Chinese household appliance manufacturer

Hisense Kelon, doing business as Kelon (stylized in all uppercase in its logo) and formerly known as Guangdong Kelon Electrical Holdings Company Limited, is one of the largest Chinese manufacturers of white goods, producing refrigerators, air conditioners, and small electric appliances. The company is well known in mainland China under its brand names Kelon (科龙) and Ronshen (容声). The company's head office is located in Shunde, Foshan, Guangdong.

==History==
Founded in 1984 in Shunde, an industrial county in Guangdong, Kelon began producing refrigerators. Its H shares were listed on the Hong Kong Stock Exchange in 1996, while A shares were listed on the Shenzhen Stock Exchange in 1999.

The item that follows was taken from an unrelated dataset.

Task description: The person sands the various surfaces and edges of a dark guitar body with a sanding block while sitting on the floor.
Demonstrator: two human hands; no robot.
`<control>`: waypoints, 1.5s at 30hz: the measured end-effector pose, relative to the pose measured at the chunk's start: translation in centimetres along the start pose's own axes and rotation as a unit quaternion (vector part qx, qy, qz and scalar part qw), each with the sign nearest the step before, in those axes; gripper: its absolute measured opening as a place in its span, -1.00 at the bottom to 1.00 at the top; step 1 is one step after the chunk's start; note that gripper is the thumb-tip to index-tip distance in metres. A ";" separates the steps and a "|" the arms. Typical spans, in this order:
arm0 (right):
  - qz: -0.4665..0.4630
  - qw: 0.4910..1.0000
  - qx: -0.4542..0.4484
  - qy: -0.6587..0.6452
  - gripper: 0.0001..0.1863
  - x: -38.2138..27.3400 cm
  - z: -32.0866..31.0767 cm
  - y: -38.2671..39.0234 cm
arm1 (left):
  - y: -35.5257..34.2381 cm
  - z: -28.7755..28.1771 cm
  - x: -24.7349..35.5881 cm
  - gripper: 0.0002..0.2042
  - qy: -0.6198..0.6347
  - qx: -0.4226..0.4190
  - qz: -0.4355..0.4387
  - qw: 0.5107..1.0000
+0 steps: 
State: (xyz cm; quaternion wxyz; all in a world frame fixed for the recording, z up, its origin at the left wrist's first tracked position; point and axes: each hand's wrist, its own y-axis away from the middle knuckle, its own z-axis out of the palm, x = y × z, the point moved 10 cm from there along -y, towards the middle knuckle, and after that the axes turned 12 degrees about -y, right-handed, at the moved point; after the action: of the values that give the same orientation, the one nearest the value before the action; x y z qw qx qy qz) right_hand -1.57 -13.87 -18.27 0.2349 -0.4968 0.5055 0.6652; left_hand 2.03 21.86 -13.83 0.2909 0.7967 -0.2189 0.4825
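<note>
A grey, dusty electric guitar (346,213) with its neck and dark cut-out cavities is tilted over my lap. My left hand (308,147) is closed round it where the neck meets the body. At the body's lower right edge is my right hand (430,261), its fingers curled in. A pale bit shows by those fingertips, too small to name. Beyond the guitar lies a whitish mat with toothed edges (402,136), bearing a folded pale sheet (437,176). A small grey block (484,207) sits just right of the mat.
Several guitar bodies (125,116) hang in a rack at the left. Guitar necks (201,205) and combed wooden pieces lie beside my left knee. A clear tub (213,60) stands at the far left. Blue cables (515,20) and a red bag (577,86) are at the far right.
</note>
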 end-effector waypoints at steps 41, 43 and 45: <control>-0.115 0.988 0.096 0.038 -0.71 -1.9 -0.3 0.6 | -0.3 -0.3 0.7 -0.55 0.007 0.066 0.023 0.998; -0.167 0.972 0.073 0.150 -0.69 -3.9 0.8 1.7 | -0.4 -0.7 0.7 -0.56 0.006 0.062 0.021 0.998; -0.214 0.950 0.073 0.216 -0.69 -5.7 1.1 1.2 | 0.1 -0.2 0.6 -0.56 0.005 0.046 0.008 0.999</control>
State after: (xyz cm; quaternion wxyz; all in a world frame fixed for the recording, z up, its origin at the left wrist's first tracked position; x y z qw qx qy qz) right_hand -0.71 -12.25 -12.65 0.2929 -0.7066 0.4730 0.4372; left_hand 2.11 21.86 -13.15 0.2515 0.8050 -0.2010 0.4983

In 2006, Hisense Group, another large-scale white goods manufacturer in Qingdao, Shandong, acquired Kelon and became its largest shareholder. In 2007, the company name was changed to Hisense Kelon Electrical Holdings Limited following the acquisition.

==Renaming==
In October 2018, Kelon proposed changes to the company's Chinese and English names. The proposed name would alter the name from "Hisense Kelon Electrical Holdings Company Limited" to "Hisense Home Appliances Group Co., Ltd."

==Trading suspension==
On June 16, 2005, Kelon announced that trading in its H shares was suspended "pending the release of an announcement in relation to price sensitive information". This was due to the involvement of Kelon's former chairman and largest shareholder, Gu Chujun, in the misappropriation of company assets, which was being investigated by the Foshan police. Gu was later dismissed by Kelon's board. The case was settled by the Intermediate People's Court of Foshan City on 9 January 2009. H shares resumed trading on 21 January 2009.